Catherine DE BLANC, huitième enfant de Monsieur BLANC, fit son testament par le consentement de sondit père le 5 Juin 1684. Elle était depuis 5 ou 6 ans fort valétudinaire. Elle souffrit beaucoup et surtout sur sa fin, sans pourtant murmurer et, quoique jeune, elle disait des choses surprenantes. Elle avait été toute sa vie très dévotte, elle savait par coeur beaucoup de psaumes qu’elle disait presque toujours, les appliquant comme des remèdes à ses maux. Et enfin, ayant vu comme sa mère était morte, elle profita de ses admonitions, l’imitant en toutes choses. Elle quitta le monde comme si elle n’en estoit point, disant: « Seigneur, votre volonté soit faite. Appliqués-moi, s’il vous plaît, les mérites de la mort de Jésus Christ votre fils, mon sauveur, et, quant au reste, quand un déluge de maux m’acablerait, je ne craindrais rien. Et puisque Jésus-Christ est à ma droite, je ne serai point ébranlé. Christ m’est gain ». Et à vivre et à mourir, elle est morte de son âge.

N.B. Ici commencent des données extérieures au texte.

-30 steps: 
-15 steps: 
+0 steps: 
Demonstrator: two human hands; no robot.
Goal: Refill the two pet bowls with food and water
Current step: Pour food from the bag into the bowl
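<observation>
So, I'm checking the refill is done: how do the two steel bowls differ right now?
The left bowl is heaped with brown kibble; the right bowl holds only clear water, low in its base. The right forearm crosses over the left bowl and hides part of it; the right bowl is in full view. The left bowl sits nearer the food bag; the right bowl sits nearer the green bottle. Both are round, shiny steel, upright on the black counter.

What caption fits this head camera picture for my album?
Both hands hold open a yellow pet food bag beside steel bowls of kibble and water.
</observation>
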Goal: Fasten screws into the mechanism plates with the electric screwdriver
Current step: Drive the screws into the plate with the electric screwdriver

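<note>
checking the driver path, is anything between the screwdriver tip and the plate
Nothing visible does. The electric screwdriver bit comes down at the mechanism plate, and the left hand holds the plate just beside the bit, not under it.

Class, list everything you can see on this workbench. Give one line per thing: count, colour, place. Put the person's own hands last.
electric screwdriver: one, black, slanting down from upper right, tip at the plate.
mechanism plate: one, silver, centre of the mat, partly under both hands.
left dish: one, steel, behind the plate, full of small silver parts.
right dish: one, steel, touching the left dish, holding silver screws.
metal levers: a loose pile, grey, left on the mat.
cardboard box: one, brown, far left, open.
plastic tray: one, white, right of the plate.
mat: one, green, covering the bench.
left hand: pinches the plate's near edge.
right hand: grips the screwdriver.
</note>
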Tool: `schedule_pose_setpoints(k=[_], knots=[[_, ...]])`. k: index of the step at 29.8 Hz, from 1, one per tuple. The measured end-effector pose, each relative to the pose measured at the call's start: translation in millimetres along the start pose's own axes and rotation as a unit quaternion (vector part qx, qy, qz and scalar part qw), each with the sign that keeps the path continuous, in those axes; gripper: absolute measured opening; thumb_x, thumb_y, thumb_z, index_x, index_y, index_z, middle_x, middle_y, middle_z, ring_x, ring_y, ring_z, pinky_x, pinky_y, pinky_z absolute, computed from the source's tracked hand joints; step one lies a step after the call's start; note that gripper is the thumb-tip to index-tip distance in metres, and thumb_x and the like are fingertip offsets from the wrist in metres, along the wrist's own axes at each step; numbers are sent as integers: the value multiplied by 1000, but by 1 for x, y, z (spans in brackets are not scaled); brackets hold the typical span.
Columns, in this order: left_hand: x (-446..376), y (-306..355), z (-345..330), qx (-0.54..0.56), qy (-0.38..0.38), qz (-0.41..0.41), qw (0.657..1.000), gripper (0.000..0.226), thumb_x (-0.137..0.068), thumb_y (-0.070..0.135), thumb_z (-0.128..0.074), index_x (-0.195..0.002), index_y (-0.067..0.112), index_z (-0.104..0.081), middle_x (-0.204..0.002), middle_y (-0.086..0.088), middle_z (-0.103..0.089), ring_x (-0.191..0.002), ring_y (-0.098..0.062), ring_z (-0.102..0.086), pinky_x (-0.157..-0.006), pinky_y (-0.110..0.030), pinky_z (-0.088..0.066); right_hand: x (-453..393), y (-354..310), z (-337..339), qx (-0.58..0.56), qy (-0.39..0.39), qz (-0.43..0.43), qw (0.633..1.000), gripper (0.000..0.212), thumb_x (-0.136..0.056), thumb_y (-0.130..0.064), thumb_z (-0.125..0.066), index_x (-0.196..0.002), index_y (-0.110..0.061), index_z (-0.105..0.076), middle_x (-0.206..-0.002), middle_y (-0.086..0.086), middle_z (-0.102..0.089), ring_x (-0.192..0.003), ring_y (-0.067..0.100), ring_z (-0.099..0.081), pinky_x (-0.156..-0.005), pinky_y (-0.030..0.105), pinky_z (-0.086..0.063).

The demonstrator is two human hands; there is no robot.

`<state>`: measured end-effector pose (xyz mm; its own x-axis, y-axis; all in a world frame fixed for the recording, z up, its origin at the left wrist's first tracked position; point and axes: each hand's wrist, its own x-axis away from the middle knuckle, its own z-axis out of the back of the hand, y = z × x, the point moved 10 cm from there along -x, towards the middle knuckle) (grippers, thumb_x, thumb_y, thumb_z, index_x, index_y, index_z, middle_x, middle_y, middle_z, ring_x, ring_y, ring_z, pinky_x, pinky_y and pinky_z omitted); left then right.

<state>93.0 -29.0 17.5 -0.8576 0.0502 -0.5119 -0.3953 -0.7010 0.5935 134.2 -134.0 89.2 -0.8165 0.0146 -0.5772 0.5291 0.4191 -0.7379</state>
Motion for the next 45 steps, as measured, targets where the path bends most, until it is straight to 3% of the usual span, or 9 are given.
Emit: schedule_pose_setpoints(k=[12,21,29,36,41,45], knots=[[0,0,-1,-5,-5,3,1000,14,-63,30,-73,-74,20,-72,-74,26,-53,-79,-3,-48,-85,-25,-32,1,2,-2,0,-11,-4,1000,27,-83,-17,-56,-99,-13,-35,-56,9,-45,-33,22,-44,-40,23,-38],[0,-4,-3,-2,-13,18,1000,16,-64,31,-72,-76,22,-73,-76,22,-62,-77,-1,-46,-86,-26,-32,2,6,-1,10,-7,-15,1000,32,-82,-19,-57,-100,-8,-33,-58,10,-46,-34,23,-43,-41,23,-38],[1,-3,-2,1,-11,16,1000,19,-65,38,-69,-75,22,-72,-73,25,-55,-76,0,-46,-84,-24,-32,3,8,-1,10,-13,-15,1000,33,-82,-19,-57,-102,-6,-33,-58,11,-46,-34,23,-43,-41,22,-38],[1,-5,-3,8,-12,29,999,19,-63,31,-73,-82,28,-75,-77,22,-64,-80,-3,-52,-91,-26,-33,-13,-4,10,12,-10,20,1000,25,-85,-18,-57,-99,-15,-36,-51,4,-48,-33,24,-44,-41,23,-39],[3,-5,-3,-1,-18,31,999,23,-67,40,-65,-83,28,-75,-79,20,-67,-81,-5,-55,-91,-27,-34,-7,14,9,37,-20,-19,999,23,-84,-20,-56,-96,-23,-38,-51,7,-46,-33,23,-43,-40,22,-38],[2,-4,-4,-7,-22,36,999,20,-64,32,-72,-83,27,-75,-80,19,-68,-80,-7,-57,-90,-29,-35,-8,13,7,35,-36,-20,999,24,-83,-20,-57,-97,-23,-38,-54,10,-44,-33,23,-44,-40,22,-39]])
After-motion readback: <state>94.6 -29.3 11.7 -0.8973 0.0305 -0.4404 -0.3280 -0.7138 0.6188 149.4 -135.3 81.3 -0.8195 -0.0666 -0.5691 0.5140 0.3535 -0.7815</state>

Le 19 Octobre 1690 est mort Monsieur Maître Pierre DUCROS, Sieur de Bouras, docteur et avocat de la ville de Sumène, environ les 2 heures et demi du soir, Dieu l’ayant délivré de maux effroyables, car on peut dire que la mort lui était meilleure que la vie, ayant esté travaillé depuis plus de 25 ans de la goutte qui le prenait par intervalles aux mains et aux pieds, avec de grandes douleurs. Et après 3 ou 4 ans avant de mourir il feut attaquer de la pierre, qui le fesait demeurer quelques fois les 2 jours sans uriner, faisant après une pierre comme un pignon. Cella lui est arrivé … est mort d’une idropisie de poitrine qui levait et empêchait la respiration. Dieu lui ait fait miséricorde, il n’en faut pas douter du contraire, car sa vie nous font voir qu’il est mort en bon chrétien. L’on peut dire, pour prouver ce que j’avance, que personne ne peut l’accuser d’aucun tort qui lui est fait, et quelques mois avant de mourir, il ne songeait à autre chose que prier Dieu, le suppliant de lui vouloir donner quelques relâches dans les grands maux, pour pouvoir le bien prier. Il rendit l’âme entre mes bras, s’étant mis sur une chaise d’ou je le mis mort sur son lit. Il m’aimait aussi tendrement qu’un père puisse aimer son enfant. Il me le disait souvent, disant : « Que peut faire un père pour son enfant que je ne face pour vous ? », et lorsque je me renouvelle tout ce qu’il m’a fait ou dit, j’en suis mieux persuadé. Quelques jours après, on fit l’inventaire de ses effectz, à la requête de demoiselle Marie DE L’ANGLADE, sa femme. Que Dieu lui veuille pardonner le tort qu’elle me fait ! Et j’oubliais de dire que 4 ou 5 jours avant que mon oncle mourrut, il appela sa femme et moi, et nous dit de vouloir bien vivre ensemble, la priant de ne ruiner pas la maison, au contraire de l’augmenter, et de me regarder comme son enfant, lui faisant promettre de demeurer toute sa vie avec moi et de me laisser son bien et, à moi, de la servir et honorer, et d’avoir pour elle les sentiments qu’un enfant doit avoir pour sa mère, ce que nous lui promirent. Mais elle ne lui a pas tenu parolle, ayant fait tout ce qu’elle a pu contre moi, ayant emporté tout ce qu’elle a trouvé dans la maison, ayant même juré qu’elle n’avait reçu ni bagues, ni joyaux et nipes lors de son mariage, et je pourrais bien justifier le contraire… Pierre DUCROS est mort dans sa 66ème année, ayant esté enterré sur les 4 heures du soir.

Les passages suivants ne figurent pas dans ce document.